> ASSIGNED TASK: Wherever a line in the data holds the word "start", pull that line out.

----------------

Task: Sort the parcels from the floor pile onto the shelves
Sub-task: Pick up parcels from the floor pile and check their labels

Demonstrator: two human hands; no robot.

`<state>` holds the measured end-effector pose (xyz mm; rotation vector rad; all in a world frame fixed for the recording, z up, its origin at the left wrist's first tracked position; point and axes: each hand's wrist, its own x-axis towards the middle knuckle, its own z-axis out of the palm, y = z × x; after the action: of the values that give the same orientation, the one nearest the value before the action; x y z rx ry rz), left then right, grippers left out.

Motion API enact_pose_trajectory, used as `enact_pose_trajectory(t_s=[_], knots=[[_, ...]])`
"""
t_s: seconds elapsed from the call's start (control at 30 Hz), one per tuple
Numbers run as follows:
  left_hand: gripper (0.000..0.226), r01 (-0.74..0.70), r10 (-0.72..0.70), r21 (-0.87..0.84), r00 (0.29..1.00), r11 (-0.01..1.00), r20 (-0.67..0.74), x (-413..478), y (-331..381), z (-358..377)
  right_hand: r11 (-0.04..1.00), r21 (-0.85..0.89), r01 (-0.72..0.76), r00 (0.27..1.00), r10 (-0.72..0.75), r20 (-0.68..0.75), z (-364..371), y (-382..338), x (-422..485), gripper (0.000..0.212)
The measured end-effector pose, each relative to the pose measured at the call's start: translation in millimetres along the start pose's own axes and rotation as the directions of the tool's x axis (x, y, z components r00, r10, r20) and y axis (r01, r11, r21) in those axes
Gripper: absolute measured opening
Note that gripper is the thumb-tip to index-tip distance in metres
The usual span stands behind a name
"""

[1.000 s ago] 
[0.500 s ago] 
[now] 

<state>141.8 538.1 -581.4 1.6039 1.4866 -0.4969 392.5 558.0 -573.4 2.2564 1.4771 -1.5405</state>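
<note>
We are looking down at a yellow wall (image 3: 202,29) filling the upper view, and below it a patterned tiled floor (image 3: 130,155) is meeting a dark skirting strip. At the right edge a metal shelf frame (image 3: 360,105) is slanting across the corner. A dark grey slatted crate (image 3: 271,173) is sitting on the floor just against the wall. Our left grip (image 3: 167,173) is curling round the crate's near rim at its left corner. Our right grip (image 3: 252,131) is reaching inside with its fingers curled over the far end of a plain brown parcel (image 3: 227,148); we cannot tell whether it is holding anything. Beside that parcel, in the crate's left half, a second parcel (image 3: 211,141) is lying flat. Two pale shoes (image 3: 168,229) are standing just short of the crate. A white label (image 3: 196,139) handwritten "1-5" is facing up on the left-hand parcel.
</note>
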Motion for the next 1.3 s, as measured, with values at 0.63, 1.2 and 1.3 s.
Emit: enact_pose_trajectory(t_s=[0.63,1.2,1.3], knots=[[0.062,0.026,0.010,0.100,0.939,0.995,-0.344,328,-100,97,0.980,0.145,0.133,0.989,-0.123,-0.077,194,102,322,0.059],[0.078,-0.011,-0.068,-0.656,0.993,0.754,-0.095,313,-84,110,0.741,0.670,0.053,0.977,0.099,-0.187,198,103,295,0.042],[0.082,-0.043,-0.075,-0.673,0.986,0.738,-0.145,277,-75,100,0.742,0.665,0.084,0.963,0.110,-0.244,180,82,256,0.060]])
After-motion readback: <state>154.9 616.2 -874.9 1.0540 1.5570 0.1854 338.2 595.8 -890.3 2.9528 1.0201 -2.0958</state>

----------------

> ANSWER TO THIS EXERCISE:
t_s: seconds elapsed from the call's start (control at 30 Hz), one per tuple
The measured end-effector pose, each relative to the pose measured at the call's start: translation in millimetres along the start pose's own axes and rotation as the directions of the tool's x axis (x, y, z components r00, r10, r20) and y axis (r01, r11, r21) in those axes

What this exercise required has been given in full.